If this bar belongs to a customer ask him to come in and witness the melt and show him your results you already have so he knows why you want to do the melt , failing that offer to pay on the lowest result .
The cause of this problem is usually PGM within the melt but iron can also cause the problem .


----------



## snoman701 (Nov 16, 2021)

Thank you Nick! 

I had a 4oz bar of average 12k that I melted, but after the fact realized I didn't really stir well. Top of the bar reacted with nitric, and I was annoyed, but haven't had time to go back to it. Figured I just bought a bad piece. 

Guess I'll just inquart it to see how much gold is actually there and just how bad I screwed up.


----------



## Geo (Nov 16, 2021)

12K can react to hot nitric acid any way, although it is a very weak reaction. Depending on other metals in the alloy. Green gold has more copper and so nitric acid will react with it more than white gold will.


----------



## goldnboy (Nov 16, 2021)

snoman701 said:


> If you have a poorly mixed melt of karat scrap, how much variation can one realistically see between the top of the bar and the bottom of the bar? Say 1 cm thick.
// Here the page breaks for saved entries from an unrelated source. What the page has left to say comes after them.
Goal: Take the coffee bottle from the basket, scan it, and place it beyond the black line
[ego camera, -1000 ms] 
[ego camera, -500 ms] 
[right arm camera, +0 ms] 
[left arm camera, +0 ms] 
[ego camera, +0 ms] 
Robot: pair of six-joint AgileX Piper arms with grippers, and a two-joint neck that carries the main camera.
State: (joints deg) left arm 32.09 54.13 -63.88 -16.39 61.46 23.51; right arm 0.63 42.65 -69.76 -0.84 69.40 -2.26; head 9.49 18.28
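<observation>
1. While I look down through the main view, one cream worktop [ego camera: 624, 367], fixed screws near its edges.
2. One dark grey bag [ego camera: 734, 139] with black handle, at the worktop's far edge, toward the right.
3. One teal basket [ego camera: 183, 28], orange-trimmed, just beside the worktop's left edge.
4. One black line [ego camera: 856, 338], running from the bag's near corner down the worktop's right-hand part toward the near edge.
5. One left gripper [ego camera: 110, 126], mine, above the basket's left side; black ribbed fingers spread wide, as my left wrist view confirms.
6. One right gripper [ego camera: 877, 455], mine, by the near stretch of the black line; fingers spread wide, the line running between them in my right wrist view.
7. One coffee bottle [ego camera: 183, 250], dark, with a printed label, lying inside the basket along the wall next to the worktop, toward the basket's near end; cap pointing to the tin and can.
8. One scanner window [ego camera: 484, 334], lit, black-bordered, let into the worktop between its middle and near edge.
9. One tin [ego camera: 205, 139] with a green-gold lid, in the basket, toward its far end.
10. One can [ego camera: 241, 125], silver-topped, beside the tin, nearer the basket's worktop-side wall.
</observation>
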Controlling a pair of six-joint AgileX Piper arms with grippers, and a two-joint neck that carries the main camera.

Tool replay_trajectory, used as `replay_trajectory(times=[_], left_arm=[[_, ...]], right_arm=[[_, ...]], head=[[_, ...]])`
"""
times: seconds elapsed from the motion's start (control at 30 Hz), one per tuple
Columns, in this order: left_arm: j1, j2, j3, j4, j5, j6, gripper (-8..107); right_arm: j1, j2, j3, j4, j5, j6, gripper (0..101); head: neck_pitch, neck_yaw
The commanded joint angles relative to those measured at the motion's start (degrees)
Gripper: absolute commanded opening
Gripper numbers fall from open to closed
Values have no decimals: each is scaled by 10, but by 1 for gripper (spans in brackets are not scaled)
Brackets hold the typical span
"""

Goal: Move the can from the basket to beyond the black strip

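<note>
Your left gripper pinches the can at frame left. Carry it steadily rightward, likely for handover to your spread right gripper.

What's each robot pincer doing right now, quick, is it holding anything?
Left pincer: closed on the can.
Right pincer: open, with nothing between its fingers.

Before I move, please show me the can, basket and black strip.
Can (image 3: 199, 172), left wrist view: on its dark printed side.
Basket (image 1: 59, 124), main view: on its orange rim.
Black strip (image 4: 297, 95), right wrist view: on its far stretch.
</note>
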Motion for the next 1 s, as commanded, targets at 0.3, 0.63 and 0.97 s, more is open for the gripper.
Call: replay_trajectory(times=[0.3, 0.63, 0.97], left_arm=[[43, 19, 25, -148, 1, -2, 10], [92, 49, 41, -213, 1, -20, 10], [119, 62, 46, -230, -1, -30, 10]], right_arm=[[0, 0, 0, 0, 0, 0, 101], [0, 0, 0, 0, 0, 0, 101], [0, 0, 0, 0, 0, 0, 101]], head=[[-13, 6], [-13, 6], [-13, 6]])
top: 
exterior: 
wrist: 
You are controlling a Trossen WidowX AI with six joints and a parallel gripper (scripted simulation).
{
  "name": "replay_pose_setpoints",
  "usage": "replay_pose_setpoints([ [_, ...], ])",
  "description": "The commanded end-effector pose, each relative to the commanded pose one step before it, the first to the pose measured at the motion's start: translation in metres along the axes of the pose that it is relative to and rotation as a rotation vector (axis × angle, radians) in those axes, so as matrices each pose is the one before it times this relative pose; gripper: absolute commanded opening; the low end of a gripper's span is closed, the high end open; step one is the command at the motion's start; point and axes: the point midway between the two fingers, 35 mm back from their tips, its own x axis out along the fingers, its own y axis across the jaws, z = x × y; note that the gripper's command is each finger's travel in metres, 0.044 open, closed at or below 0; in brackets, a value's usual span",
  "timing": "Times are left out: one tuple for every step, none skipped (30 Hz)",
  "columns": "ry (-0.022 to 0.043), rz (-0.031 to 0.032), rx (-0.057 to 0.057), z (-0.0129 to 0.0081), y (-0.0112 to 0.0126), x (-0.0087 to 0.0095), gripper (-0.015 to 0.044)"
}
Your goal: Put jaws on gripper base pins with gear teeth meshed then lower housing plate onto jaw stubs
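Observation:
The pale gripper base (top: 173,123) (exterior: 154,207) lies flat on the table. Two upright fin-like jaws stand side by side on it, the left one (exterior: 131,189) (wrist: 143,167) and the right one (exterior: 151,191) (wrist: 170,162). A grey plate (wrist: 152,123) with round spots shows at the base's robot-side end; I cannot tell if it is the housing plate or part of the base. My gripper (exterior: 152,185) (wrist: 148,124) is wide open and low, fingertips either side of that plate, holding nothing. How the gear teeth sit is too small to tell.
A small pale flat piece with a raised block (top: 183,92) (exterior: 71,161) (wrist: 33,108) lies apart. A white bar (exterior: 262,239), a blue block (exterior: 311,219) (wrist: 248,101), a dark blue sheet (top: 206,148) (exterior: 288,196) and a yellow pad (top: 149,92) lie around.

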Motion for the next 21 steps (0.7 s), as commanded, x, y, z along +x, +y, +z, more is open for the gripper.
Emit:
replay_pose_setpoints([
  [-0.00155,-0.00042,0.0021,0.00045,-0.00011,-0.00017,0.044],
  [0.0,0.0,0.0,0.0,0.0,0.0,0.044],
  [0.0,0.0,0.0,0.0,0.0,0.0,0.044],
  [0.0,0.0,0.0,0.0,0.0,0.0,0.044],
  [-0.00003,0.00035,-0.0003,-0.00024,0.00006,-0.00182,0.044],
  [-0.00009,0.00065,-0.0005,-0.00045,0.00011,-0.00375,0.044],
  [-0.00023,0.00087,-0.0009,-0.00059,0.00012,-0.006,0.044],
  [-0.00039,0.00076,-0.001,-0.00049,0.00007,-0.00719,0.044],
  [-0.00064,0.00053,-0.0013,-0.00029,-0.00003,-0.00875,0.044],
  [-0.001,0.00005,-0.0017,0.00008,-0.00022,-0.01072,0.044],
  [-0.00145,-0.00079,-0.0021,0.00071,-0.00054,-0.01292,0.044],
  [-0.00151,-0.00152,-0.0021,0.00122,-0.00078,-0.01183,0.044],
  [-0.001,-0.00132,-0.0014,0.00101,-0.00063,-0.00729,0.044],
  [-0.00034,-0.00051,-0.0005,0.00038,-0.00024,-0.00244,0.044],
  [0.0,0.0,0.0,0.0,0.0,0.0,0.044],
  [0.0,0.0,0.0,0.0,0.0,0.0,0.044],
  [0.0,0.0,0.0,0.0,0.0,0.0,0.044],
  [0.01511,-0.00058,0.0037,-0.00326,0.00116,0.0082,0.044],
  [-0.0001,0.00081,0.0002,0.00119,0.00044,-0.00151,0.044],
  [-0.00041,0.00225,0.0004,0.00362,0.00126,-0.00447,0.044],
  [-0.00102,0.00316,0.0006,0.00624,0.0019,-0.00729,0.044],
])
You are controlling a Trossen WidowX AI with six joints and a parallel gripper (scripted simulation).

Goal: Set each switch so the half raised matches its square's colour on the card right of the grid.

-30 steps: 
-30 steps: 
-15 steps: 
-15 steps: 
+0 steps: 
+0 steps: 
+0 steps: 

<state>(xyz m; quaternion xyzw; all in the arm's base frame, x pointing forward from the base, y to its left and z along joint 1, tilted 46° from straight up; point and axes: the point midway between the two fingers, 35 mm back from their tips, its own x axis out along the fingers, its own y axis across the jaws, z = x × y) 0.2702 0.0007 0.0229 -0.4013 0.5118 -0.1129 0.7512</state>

When the presence of Fe and Ni are too excessive to allow proper alloying into Gold you need to make a Copper addition to the melt to assist in acheiving homogeneity. The amount will very depending on the level of these elements, but typically somewhere in the range of 1/2 the weight of the problematic bar to as much as 5X the weight of the bar (in the case heavier Fe & Ni). The problem will also occur when you have other rare metal contaminants like Ta, Mo, Cr, Co where you may find an even larger Copper addition might be necessary. Good Luck.


----------